##### Data to examine
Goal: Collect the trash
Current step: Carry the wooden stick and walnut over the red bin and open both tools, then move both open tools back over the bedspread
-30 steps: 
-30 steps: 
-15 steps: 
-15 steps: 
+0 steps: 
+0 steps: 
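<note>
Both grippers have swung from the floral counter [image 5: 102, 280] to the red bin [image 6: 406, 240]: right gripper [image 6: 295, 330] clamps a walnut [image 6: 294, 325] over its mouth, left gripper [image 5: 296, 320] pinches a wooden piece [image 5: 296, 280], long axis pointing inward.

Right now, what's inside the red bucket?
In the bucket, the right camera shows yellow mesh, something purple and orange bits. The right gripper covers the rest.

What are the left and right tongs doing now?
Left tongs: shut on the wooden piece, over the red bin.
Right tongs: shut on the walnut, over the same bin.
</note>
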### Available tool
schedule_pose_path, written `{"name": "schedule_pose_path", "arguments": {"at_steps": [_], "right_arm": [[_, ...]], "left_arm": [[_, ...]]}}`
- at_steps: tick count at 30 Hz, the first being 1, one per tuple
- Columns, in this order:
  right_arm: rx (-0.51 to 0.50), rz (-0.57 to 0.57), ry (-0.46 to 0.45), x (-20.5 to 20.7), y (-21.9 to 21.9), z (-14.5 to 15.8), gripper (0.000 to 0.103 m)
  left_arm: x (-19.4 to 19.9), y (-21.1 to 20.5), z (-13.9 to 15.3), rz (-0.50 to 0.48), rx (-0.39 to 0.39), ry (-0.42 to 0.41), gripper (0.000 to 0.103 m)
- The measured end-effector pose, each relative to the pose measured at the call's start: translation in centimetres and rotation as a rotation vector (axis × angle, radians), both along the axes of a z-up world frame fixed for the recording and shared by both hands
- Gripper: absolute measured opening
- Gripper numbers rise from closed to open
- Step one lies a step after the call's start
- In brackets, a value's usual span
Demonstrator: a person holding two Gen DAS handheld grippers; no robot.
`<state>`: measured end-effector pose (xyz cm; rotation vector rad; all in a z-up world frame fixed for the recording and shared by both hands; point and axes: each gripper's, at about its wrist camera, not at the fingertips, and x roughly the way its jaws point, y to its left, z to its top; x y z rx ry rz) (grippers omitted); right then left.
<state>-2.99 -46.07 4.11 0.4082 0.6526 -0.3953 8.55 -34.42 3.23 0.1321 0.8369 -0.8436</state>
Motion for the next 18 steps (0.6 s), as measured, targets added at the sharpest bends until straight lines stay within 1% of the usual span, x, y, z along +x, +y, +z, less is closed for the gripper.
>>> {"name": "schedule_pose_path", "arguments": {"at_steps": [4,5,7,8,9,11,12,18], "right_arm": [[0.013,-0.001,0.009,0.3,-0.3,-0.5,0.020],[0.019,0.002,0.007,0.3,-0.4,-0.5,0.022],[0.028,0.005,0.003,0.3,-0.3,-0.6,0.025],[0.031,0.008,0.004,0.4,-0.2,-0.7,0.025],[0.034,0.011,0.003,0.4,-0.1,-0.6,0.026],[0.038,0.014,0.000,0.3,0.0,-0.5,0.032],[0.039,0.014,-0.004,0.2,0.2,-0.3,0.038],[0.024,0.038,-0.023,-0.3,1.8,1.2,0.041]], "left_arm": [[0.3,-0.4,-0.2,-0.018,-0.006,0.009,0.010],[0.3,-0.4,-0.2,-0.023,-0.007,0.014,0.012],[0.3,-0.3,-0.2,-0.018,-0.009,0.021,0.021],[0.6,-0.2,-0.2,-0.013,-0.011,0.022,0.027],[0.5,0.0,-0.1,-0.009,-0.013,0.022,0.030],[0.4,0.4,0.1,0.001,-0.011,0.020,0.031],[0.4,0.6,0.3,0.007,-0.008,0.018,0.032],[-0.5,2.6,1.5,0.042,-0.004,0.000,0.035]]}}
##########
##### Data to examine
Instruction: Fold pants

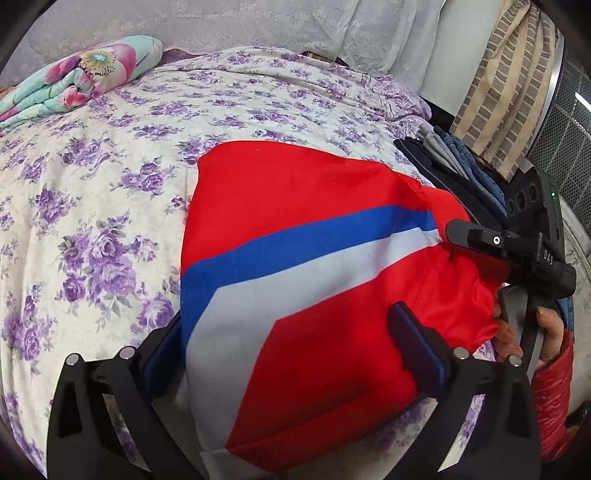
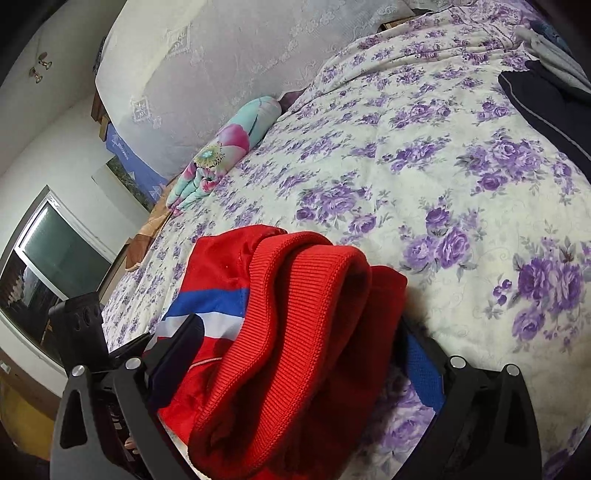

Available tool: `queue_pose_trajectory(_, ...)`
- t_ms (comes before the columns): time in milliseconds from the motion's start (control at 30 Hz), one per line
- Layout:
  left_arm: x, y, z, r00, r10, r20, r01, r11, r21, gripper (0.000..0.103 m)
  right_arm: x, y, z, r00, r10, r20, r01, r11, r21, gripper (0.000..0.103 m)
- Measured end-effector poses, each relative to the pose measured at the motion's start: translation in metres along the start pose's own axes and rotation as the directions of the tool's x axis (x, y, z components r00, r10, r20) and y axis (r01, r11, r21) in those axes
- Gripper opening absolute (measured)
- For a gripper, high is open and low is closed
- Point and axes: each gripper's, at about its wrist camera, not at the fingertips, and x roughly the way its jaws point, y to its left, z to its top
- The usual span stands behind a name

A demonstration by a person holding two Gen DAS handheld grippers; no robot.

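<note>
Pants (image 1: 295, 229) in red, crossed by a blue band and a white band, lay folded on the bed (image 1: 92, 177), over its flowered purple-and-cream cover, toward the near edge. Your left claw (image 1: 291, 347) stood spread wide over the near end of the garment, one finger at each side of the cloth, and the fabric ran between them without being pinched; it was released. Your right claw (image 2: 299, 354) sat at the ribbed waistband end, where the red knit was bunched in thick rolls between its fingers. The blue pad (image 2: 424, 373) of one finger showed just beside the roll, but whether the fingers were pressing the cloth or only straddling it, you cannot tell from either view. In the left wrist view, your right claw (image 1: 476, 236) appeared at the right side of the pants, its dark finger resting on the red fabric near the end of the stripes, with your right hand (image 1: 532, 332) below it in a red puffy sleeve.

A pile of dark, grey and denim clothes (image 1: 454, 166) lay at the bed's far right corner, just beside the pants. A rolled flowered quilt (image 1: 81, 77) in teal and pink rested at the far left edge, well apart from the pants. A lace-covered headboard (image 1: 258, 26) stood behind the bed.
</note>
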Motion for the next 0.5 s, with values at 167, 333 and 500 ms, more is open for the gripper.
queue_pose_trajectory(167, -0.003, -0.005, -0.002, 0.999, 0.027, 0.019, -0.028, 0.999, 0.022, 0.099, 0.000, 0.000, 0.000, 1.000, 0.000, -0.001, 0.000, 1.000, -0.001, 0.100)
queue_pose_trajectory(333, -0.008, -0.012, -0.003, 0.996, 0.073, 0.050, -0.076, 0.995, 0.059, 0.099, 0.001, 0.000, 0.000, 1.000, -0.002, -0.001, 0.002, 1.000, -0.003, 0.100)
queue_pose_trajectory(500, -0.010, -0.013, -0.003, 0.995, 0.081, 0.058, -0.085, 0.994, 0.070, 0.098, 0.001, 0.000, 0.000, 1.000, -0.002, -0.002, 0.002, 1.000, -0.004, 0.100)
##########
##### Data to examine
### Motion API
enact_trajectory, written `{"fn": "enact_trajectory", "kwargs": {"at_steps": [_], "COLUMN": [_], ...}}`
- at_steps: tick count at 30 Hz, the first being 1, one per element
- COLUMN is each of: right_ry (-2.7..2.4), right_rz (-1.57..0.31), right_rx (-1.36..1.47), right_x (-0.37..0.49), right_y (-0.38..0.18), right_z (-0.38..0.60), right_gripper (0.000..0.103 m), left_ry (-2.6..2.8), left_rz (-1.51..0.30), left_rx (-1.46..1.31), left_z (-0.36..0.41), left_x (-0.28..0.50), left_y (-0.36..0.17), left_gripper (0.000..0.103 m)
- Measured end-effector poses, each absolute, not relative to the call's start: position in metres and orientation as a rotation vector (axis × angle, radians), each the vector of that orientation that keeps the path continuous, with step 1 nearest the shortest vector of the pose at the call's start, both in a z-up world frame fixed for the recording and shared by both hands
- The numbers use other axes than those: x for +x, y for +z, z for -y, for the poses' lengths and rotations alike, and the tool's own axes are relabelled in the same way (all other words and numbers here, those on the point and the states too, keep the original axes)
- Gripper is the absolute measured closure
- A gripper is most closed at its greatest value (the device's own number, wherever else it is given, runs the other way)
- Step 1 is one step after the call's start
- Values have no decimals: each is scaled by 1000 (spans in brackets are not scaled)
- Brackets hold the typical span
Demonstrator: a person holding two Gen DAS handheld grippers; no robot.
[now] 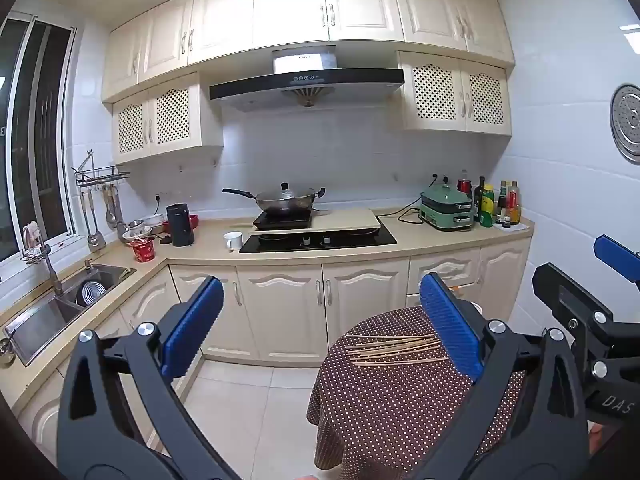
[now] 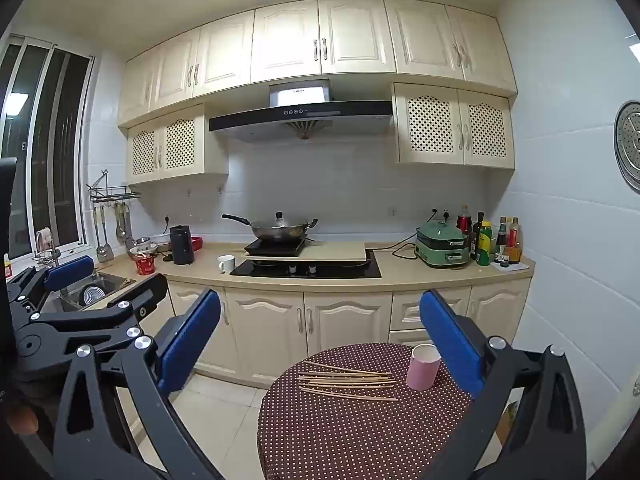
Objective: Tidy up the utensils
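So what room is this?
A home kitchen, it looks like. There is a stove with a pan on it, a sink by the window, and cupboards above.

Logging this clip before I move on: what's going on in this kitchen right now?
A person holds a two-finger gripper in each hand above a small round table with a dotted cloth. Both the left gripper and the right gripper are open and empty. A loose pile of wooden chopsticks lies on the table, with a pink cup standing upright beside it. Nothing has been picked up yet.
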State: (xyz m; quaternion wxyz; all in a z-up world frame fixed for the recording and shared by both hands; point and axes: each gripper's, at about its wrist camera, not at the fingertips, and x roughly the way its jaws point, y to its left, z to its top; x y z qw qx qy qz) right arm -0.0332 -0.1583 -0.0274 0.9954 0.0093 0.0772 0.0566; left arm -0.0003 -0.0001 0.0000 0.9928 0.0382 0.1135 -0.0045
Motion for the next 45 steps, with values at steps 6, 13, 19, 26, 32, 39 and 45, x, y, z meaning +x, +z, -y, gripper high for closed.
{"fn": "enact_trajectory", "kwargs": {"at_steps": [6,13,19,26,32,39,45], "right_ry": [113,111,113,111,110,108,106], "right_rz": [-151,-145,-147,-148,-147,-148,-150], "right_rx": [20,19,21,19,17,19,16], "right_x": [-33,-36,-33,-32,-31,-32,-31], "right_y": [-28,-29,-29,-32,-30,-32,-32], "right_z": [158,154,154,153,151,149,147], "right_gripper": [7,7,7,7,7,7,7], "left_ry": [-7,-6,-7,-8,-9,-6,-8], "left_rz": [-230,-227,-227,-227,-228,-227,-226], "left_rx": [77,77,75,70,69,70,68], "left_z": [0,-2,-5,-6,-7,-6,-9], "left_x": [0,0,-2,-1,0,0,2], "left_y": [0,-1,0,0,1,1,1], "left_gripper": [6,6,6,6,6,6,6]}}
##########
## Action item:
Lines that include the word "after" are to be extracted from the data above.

## Worked solution:
- Step one lies a step after the call's start
- Step 1 is one step after the call's start

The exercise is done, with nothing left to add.